■ TASK PROMPT ■
Among the entries below, find every line that has "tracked" and pull it out.
------ DATA RECORDS
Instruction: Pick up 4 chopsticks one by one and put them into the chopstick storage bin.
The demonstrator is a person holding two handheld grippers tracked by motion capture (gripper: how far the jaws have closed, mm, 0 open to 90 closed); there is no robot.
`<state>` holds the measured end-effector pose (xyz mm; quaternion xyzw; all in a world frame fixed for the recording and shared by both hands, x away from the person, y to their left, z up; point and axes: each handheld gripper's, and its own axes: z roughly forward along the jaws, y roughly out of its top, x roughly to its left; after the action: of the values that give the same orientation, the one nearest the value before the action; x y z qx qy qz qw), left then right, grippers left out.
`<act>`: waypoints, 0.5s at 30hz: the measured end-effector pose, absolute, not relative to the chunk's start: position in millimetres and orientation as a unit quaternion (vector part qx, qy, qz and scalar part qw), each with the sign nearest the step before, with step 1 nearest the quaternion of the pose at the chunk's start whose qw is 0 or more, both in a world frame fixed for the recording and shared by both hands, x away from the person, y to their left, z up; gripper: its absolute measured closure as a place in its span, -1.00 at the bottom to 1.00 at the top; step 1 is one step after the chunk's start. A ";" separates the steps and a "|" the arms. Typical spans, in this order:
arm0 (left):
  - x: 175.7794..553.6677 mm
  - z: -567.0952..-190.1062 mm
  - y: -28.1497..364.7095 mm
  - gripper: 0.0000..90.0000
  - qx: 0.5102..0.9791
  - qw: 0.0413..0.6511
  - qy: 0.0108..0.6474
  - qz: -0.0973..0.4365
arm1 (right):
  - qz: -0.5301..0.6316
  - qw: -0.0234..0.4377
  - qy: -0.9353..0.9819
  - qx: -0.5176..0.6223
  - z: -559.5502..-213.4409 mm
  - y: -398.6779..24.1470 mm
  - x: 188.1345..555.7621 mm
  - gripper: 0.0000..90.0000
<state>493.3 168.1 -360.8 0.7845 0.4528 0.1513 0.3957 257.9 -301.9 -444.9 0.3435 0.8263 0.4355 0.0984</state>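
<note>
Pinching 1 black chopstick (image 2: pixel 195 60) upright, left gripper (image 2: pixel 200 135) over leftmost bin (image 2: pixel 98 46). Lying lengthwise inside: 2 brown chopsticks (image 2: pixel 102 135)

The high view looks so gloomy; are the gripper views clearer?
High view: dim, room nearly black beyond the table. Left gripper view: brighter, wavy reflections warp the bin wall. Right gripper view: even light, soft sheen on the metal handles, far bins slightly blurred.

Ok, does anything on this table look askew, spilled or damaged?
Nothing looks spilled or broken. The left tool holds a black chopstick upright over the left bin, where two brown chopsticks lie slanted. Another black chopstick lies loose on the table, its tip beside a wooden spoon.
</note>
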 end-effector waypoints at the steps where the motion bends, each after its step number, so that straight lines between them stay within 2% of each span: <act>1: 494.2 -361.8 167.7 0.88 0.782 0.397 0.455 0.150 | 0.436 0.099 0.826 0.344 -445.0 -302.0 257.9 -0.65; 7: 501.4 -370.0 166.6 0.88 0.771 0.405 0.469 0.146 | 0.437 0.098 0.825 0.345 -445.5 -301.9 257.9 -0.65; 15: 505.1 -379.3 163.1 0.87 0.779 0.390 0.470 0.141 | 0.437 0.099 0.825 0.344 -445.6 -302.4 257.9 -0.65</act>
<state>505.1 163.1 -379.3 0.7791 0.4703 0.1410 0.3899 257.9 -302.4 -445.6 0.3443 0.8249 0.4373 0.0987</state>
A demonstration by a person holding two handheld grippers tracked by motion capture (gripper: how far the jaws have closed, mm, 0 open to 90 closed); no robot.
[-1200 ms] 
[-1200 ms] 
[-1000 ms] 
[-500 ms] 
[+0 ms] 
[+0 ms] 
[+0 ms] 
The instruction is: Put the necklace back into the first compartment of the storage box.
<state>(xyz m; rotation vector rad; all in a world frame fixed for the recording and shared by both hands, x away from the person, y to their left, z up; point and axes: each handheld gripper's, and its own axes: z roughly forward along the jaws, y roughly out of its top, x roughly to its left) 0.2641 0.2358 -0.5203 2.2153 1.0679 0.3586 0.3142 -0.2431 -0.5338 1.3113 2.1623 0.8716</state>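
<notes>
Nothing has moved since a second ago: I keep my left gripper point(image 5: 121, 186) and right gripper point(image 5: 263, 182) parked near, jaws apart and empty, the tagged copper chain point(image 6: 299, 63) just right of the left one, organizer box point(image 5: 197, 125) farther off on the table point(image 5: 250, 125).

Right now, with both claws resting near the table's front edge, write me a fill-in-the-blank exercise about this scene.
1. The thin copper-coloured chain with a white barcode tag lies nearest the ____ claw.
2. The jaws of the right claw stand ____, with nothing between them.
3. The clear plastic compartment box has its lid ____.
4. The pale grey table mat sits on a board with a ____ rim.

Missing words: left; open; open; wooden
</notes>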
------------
■ WORKED SOLUTION ■
The demonstrator is a person holding two handheld grippers tracked by motion capture (gripper: how far the jaws have closed, mm, 0 open to 90 closed); there is no robot.
A demonstration by a person holding two handheld grippers tracked by motion capture (gripper: how far the jaws have closed, mm, 0 open to 90 closed); no robot.

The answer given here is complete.